New BA/Leverhulme Project

Congratulations to Dr. Joy Y. Zhang (PI, Sociology) and Dr. Aparajita Mukhpopadhyay (Co-I, History) for being awarded of the competitive BA/Leverhulme Small Research Grants on the project, Diffractive Knowledge Production in North-South Innovation Strategies: A Study of Major UK-India BioGovernance Research. The project sits in the nexus of two major fields: science diplomacy and the decolonisation of global knowledge production.

Between 2001 and 2020, UK-India activity in biomedicine, particularly in clinical medicine has grown from around 20 per cent to 30 per cent of UK-India’s total collaborative output. The COVID pandemic and its associated geopolitical tensions have further highlighted that forging a ‘comprehensive knowledge partnership’ with India in particular, is critical to Britain’s competitiveness in a multi-polar world for science and innovation. 

While one may see India and the UK as ‘natural partners’ in contemporary science, two gaps of knowledge remain outstanding. Firstly, with the rise of the Global South and shifting global power dynamics, there has been an increasing recognition of such back stage work as ‘Track II science diplomacy’, where non-state actors meaningfully shape international technical and regulatory standards for emerging technologies and facilitate transnational research collaborations. Yet while the role of scientists and entrepreneurs have been well explored, the role of social studies of science in Track II science diplomacy remain under studied. More importantly, apart from the ‘deliverables’ (e.g. publications or policy recommendations), there is also an imperative to understand how ‘latent deliverables’ (e.g. epistemic changes, such as the expansion or alteration of knowledge-ways in science governance) conditions the scope and effectiveness of international scientific alliances.
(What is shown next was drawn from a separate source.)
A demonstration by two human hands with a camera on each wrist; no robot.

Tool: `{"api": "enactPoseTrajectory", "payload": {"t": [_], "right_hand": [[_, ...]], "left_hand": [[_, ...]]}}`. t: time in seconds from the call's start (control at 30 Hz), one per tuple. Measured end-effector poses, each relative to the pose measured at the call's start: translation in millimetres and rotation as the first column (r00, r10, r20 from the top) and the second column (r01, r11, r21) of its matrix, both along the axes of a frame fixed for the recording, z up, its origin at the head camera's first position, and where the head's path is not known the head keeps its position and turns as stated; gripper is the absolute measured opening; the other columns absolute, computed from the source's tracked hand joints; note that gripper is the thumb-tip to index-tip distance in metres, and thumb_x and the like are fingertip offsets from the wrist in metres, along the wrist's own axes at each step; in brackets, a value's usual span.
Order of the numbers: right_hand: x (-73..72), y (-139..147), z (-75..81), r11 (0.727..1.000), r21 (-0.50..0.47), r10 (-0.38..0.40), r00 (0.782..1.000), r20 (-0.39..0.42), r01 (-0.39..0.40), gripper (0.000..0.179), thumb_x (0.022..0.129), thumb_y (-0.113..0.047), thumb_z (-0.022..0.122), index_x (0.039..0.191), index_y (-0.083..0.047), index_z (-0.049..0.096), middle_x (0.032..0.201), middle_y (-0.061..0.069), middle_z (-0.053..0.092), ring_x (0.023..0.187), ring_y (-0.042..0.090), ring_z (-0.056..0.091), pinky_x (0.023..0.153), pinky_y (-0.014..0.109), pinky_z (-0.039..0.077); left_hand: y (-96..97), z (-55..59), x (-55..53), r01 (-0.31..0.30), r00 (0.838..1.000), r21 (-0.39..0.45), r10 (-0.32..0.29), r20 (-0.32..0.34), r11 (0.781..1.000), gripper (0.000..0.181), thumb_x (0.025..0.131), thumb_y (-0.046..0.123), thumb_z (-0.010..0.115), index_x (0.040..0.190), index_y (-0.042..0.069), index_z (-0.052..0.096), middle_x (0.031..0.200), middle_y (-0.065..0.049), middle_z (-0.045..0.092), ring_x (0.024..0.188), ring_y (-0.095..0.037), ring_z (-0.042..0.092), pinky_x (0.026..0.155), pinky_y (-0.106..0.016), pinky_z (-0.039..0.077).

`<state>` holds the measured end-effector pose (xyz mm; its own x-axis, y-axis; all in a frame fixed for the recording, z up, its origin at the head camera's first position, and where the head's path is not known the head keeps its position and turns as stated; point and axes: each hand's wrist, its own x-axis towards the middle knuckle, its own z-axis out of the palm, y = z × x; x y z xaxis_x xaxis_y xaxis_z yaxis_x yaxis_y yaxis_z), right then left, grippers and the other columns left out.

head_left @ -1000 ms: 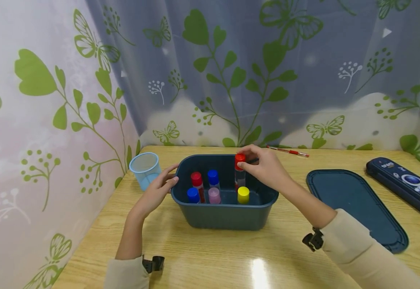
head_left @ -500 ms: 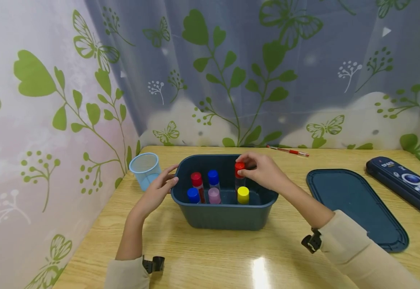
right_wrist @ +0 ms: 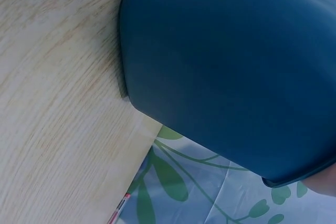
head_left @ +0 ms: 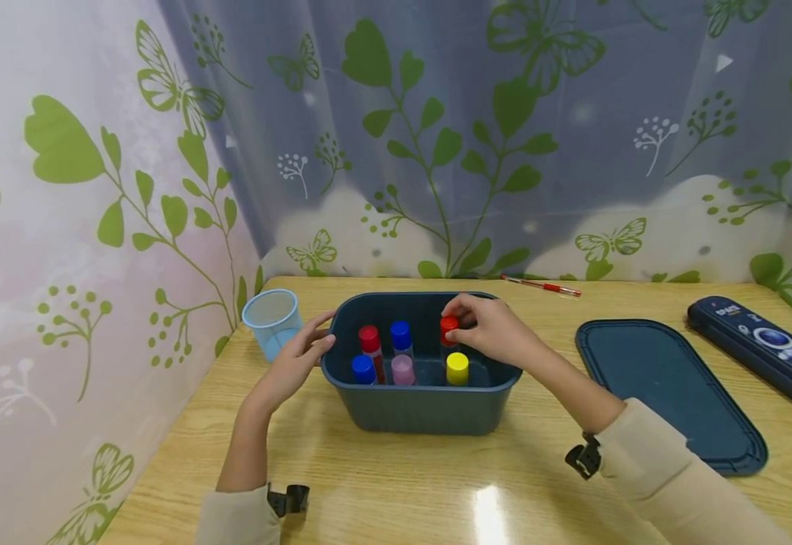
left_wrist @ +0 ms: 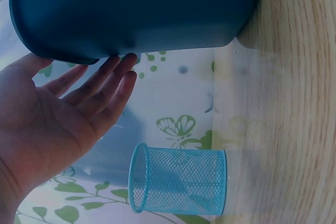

This is related to the second and more important gap of knowledge: to make visible and understand how the UK and India co-constitute each other’s epistemology of good science governance, one needs to get beyond a simple model of the dialogical or the reflexive to see it as a process of ‘diffraction’. To see international dialogues on science governance as diffractive knowledge production is to recognize: 1) the mutual, however asymmetrical impact, global encounters have on one another’s ways of thinking or thought patterns, and 2) the temporal connection and interaction of those thought pattern changes. If one sees different outlooks of science governance as waves of thoughts emanating from different epistemic standpoints, then the ripples (or scope of effects) created when these waves flow into each other, is a result of sequenced encounters, interferences, and reinforcement from subsequent waves. 

For the next 12 months, Zhang and Mukhpopadhyay will collect oral history from key individuals involved in UK-India life science dialogues. Their diffractive lens will help to bring visibility to how encountering of differences diffracts both non-Western and Western epistemology on how life science innovations should and could be governed.